Приглашение в дом Эрхана аль-Мугира пришло к нему через цепь почти мистических совпадений: потерянный в такси бумажник, который вернули через неделю с визиткой, на которой стоял лишь адрес, ливень, загнавший его под арку с облупившейся надписью «Эрхан аль-Мугир — переплётчик теней», и странное, почти навязчивое желание войти, возникшее внезапно, как будто кто-то потянул его за локоть.
Хранитель ждал его в полумраке комнаты, где пахло не благовониями, а палёной костью и сушёными грибами. Эрхан аль-Мугир был высок, сухопар, его возраст нельзя было определить: кожа пергаментного цвета обтягивала скулы так туго, что казалась натянутой на череп, а длинные седые волосы, переплетённые с серебряными нитями и костяными бусинами в форме крошечных черепов, спускались до пояса. Самым жутким были его глаза: левый — изумрудно-зелёный, с вертикальным, как у кошки, зрачком, который сужался и расширялся независимо от света; правый — абсолютно чёрный, без радужки, будто в орбиту залили густую нефть. Когда Эрхан смотрел на Элиаса, казалось, что сквозь него смотрят две разные вселенные. Длинные, тонкие пальцы хранителя были покрыты татуировками — древней вязью, которая пульсировала тёмно-синим светом при малейшем движении. На столе из чёрного дерева, покрытого пятнами воска, покоилась шёлковая подушка, а на ней — стеклянный колпак, под которым лежали... губы.

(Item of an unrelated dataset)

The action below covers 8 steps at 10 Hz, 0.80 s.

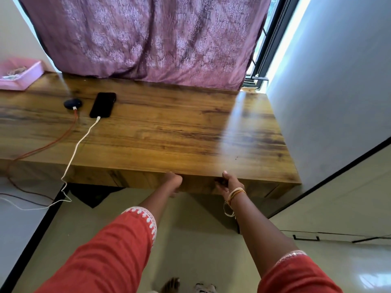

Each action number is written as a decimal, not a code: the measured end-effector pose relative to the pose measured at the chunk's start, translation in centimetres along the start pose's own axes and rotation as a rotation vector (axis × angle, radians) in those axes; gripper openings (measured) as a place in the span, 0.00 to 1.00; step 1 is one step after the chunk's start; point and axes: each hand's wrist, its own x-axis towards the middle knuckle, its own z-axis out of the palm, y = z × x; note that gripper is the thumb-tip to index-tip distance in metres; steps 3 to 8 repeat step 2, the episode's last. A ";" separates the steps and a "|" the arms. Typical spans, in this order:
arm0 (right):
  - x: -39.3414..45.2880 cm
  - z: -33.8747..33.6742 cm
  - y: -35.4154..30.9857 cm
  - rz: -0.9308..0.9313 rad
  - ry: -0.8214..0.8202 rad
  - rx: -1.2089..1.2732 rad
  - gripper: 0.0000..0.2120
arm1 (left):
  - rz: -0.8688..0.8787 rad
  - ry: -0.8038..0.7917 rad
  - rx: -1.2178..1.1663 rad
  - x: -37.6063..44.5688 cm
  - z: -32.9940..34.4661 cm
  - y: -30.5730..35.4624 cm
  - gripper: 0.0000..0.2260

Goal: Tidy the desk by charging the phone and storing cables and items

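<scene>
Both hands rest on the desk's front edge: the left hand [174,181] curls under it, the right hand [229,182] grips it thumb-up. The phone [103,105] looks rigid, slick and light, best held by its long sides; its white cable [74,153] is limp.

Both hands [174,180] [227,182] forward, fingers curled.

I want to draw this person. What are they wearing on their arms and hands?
Both arms have orange-red sleeves. The left sleeve ends in a white lace trim with leaf-like shapes; the right sleeve is pushed higher and has a pale, sparkly edge. By the right hand, the wrist carries thin gold bangles and a pale thread. The left hand wears nothing visible.
</scene>
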 end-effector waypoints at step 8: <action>-3.4 1.5 1.0 -0.287 -0.001 -0.523 0.13 | 0.547 0.317 0.585 -2.0 -0.2 -1.8 0.08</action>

— Ты искал правду, Элиас, — произнёс Эрхан голосом, похожим на эхо в пустом колодце — низким, вибрирующим, с обертоном, которого не бывает у живых. — Я чувствую твой запах: страх перед ложью, жажду контроля, голод по тому, что невозможно купить. Поэтому я призвал тебя, когда ты потерял бумажник. Я ждал тебя много лет.
Элиас хотел возразить, что сам пришёл, но слова застряли в горле, потому что воздух в комнате стал густым, как патока, и в нём плавали  желтые искры, похожие на светлячков.
Эрхан погладил колпак, и по стеклу пробежали алые всполохи, похожие на кровеносные сосуды.
— Это Уста Исиды. Они принадлежали жрице Нефертари, которая целовала фараонов на смертном одре, чтобы выведать их последние тайны. Они впитали стоны, признания, молитвы и проклятия тысячи умирающих. Они знают всё. Поднеси их к уху и они зашепчут. Но запомни пророчество, которое вырезано на ободке: ты увидишь его в полнолуние, но я скажу тебе сейчас, — Эрхан наклонился вперёд, и чёрный глаз его расширился, впуская в себя свет лампы, — «Если ты поцелуешь их в час смертной нужды, душа станет их пищей. Если же отвергнешь дар, душа рассыплется от страха, и ты станешь живым сосудом — чувствующим вечность, но мёртвым внутри». Ты готов заплатить эту цену за знание?
Элиас смотрел на губы. Они лежали на чёрном шёлке, полные, чувственные, алеющие, как спелая вишня. Верхняя губа изгибалась луком Купидона, нижняя чуть приоткрывалась, обнажая жемчужную полоску зубов, а уголки были слегка приподняты в улыбке, в которой таилась и нежность, и насмешка. И, что самое пугающее, они дышали — мышцы вокруг уголков чуть заметно подрагивали, и от них исходил жар, как от человеческого тела. Они пахли жасмином и медью — запахом крови, скрытой духами.
— Я беру их, — выдохнул Элиас.
Дома, в своей лондонской квартире, где гобелены изображали охоту на единорога, а на камине стоял мраморный бюст Цезаря с отбитым носом, он снял колпак. И в ту же секунду его пальцы обожгло  теплом. Губы приоткрылись шире, и из них полился голос — не мужской и не женский, а мистический, текучий, как ртуть, проникающий прямо в череп, минуя уши, оседая на коре головного мозга сладкой, вязкой патокой:
— Элиас… Камилла сегодня целовала Джеймса. Она прижала его к зеркальной стене в лифте и прошептала: «Его пальцы холоднее мрамора, Джеймс. Он коллекционирует статуи, потому что сам стал одной из них».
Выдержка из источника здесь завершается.